'''

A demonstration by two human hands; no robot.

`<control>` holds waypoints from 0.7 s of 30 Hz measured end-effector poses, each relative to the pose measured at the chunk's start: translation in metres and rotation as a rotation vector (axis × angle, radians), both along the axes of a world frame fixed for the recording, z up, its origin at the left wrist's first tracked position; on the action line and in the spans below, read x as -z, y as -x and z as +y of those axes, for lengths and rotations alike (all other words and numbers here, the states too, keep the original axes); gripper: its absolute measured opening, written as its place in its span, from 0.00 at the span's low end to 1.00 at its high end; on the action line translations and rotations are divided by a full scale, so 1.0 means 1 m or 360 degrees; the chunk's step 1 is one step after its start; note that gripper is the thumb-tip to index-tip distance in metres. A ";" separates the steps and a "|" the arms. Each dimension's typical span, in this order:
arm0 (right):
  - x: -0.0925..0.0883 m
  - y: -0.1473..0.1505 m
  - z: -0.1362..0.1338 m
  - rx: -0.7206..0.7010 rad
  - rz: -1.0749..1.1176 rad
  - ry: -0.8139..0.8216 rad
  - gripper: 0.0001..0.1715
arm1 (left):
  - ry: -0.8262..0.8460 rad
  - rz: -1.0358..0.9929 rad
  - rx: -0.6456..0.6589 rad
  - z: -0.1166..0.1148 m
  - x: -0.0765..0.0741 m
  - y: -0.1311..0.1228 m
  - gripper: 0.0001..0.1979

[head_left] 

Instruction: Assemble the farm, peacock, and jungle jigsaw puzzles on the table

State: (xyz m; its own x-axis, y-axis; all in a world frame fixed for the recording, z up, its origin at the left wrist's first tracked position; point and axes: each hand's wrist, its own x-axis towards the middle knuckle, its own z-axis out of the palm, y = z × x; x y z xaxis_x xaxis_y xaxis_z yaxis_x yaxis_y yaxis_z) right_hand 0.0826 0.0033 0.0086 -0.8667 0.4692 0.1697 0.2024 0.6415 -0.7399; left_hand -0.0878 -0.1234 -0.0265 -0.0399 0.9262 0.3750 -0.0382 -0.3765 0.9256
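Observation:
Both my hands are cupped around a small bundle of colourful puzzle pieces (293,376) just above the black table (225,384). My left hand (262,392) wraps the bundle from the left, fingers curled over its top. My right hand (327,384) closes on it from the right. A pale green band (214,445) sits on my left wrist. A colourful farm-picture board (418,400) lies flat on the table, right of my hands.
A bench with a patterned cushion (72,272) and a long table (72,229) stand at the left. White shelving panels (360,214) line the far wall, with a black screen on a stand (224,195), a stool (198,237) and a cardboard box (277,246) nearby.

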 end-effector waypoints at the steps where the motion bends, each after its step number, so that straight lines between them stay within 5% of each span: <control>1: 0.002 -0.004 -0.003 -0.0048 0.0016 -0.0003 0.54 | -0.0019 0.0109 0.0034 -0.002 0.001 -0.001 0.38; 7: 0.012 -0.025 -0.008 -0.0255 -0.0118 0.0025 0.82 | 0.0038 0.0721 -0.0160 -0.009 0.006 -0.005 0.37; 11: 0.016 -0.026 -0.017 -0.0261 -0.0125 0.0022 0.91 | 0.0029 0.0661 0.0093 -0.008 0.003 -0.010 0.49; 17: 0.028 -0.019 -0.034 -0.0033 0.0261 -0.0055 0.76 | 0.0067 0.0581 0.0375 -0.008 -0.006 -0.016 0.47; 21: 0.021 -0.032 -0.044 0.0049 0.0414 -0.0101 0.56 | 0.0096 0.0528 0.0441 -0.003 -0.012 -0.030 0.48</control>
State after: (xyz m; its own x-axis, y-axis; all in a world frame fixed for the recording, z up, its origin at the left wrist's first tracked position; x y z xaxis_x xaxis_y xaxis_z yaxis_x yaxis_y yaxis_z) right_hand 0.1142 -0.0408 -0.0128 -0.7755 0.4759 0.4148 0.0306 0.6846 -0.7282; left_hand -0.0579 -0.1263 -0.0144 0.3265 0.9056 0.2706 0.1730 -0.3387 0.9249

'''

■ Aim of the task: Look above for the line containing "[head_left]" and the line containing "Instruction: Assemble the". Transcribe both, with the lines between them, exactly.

■ Answer to the problem:
[head_left] 

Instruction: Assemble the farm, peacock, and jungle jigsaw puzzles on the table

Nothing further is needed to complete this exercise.